Labour has called for a formal probe into allegations that the BBC chair helped Boris Johnson secure a private loan shortly before the then prime minister recommended his appointment.
Richard Sharp, the former Goldman Sachs partner who became BBC chair in 2021, has denied wrongdoing, saying he “simply connected” Johnson to the guarantor of a personal credit facility worth up to £800,000.
He added there was “no conflict” of interest to declare during his application process for the BBC role, which was ongoing at the time and involved an independent panel.
Johnson’s spokesperson said the allegations were “rubbish”, stating he neither received nor sought financial advice from Sharp, a donor to the Conservative party who was Prime Minister Rishi Sunak’s former boss at Goldman Sachs.
The opposition Labour party’s chair Anneliese Dodds has written to the Parliamentary Commissioner for Standards, calling for “an urgent investigation into the facts of this case”, including whether the arrangements were declared properly.
Sharp’s involvement in arranging the loan to Johnson in 2020 to rescue his personal finances, was first reported by the Sunday Times newspaper. The source of the £800,000 credit facility has not been disclosed but it was underwritten by the Canadian businessman Sam Blyth, a distant relative of Johnson.
Blyth raised the idea of acting as a guarantor with Sharp, who then brought the suggestion to Simon Case, the cabinet secretary. Labour have asked for a formal investigation to look into whether Johnson breached parliamentary rules “by asking for an individual to facilitate a guarantee on a loan whom he would later appoint to a senior public role”.
Before the loan was finalised Johnson, Blyth and Sharp gathered at Chequers, the prime minister’s official country residence, to dine on chop suey, according to the Sunday Times. Johnson’s spokesperson said: “Mr Johnson did indeed have dinner with Mr Sharp, whom he has known for almost 20 years, and with his cousin. So what? Big deal.”
Sharp said: “There is not a conflict when I simply connected, at his request, Mr Blyth with the cabinet secretary and had no further involvement whatsoever.”
The Cabinet Office’s propriety and ethics team wrote to the prime minister in December 2021 to urge Johnson to avoid engaging with Sharp about his personal finances given the open appointment process, according to the Sunday Times. Sharp was nominated by the culture secretary in January 2022.
The BBC said: “The BBC plays no role in the recruitment of the chair and any questions are a matter for the government.”

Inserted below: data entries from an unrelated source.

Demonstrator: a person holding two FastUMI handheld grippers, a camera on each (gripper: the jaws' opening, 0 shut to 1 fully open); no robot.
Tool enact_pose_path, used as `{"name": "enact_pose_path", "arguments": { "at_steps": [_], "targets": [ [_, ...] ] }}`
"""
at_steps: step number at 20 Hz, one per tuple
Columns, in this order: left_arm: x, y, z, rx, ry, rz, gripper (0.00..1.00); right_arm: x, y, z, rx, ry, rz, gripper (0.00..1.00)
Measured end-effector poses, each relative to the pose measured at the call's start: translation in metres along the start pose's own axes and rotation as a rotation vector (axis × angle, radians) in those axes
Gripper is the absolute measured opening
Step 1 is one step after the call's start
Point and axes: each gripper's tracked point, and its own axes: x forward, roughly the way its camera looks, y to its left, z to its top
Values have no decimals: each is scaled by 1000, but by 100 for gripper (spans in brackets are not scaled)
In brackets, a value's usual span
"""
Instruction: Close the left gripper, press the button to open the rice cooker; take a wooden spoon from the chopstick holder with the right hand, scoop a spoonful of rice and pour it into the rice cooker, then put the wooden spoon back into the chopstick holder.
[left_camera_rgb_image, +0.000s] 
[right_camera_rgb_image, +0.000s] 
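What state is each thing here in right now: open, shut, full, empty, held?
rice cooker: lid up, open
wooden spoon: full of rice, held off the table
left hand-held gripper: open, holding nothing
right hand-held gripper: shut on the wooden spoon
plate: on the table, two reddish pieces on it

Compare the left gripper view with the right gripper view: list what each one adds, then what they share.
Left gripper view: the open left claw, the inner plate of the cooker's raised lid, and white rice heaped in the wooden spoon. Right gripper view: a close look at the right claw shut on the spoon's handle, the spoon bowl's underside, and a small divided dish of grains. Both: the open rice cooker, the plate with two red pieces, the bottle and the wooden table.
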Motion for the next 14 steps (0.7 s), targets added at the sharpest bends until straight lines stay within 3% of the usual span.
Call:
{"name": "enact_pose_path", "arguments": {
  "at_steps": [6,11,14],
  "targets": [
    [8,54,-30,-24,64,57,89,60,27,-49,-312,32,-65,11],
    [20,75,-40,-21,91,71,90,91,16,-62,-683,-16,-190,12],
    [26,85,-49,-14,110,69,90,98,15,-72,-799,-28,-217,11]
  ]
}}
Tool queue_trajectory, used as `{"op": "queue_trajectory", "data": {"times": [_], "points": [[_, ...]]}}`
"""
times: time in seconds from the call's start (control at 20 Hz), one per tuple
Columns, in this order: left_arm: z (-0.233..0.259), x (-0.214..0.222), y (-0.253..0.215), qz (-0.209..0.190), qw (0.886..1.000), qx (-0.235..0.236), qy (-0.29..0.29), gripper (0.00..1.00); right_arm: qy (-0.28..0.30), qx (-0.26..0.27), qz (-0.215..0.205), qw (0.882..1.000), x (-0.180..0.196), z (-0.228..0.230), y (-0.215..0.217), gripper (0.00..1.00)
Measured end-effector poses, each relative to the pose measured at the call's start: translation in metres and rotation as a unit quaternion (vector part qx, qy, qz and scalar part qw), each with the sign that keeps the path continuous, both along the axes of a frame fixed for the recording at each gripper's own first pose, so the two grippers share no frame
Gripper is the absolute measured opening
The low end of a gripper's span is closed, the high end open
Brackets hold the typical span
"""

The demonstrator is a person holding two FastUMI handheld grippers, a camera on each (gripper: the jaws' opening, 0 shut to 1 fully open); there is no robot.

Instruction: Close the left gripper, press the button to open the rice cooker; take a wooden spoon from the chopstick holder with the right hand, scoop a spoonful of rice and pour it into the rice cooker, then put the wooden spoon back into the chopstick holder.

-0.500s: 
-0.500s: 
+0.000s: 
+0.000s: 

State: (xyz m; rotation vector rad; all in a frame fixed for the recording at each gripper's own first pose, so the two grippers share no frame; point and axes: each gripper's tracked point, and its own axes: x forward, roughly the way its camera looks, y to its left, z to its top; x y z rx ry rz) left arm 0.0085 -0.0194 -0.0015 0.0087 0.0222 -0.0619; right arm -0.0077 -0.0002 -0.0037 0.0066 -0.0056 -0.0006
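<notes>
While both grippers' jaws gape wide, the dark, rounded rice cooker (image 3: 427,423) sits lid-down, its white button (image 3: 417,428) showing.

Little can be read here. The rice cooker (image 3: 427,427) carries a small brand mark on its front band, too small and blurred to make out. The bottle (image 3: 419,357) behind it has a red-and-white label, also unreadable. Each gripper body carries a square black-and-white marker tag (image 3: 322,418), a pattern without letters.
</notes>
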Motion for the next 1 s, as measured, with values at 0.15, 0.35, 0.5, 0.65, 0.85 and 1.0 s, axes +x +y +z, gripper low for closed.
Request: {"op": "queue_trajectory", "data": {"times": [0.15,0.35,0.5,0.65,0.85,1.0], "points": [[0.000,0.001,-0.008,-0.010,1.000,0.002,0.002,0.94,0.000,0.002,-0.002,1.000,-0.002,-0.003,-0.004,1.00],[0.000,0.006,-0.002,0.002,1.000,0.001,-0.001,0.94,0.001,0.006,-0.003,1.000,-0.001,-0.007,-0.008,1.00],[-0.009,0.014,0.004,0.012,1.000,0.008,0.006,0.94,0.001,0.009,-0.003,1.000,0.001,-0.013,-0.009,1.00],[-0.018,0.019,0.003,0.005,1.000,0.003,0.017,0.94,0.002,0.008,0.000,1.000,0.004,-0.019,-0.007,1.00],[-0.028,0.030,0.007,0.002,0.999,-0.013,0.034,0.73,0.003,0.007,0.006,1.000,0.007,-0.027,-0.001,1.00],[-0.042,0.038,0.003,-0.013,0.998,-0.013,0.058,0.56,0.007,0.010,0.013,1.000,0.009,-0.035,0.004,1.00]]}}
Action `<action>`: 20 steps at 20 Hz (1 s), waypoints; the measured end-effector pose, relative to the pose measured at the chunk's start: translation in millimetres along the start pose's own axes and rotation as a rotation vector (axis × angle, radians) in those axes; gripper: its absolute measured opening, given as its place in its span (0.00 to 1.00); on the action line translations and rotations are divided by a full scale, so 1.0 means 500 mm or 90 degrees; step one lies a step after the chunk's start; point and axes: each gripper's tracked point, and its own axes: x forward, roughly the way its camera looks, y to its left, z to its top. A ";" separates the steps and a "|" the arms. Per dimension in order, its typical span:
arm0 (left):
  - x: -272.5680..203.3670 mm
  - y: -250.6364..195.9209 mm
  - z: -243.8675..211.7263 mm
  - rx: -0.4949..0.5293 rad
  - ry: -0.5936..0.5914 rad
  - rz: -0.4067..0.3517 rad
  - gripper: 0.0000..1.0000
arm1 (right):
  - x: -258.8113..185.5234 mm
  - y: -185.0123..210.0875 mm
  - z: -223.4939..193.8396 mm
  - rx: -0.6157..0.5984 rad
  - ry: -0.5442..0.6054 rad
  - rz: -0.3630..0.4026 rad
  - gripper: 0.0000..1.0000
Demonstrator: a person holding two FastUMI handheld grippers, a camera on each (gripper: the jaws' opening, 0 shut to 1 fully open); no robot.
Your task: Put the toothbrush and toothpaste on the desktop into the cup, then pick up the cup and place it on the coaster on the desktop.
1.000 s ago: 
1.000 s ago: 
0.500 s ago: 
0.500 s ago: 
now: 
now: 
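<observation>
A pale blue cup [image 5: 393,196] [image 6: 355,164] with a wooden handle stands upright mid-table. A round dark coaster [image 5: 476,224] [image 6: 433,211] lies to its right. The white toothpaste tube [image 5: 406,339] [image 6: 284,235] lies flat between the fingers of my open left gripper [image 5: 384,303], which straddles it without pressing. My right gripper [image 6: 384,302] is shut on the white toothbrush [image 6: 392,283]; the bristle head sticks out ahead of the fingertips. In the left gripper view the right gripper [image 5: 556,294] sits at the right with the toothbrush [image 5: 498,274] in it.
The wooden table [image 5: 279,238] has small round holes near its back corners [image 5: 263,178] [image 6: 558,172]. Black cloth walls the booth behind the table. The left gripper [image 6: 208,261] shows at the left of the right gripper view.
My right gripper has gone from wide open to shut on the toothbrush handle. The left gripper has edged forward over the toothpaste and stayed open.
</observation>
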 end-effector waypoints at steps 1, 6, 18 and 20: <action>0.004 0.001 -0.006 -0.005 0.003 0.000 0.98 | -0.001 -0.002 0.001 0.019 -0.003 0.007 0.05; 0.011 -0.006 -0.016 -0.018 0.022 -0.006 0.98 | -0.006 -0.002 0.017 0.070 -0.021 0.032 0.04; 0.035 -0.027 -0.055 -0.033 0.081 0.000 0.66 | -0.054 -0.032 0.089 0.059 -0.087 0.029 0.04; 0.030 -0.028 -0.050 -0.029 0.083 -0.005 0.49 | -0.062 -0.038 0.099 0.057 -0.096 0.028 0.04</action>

Under the BBC charter, the chair is appointed by the King, on recommendation of the government, after a “fair and open competition” that follows the code for public appointments. Candidates are expected to declare conflicts of interest.
The BBC is consulted on the process, job description and required skills, but it plays no role on the selection of an individual. The BBC board has no powers to oust a chair; the appointment can only be terminated by the King on recommendation of the government.
Sunak’s cabinet on Sunday stood behind Sharp’s appointment, dismissing any suggestions or irregularities in the recruitment process.
Appearing on the BBC’s Sunday with Laura Kuenssberg programme, James Cleverly, foreign secretary, said Sharp had brought a “wealth of experience” to the BBC job.
“That’s why he was appointed to chairmanship of the BBC,” Cleverly said. “I have absolutely no doubt that he was appointed on merit.”
However, Cleverly denied knowing anything about the Sunday Times’ claims beyond what he had read in the story.
On the same programme, Rachel Reeves, Labour’s shadow finance minister, cited the claims about Johnson’s link to the BBC appointment as one of a series of ethical issues confronting the government.
“It’s going to take an incoming Labour government to clean up this mess, drain the swamp, because frankly it stinks,” Reeves said.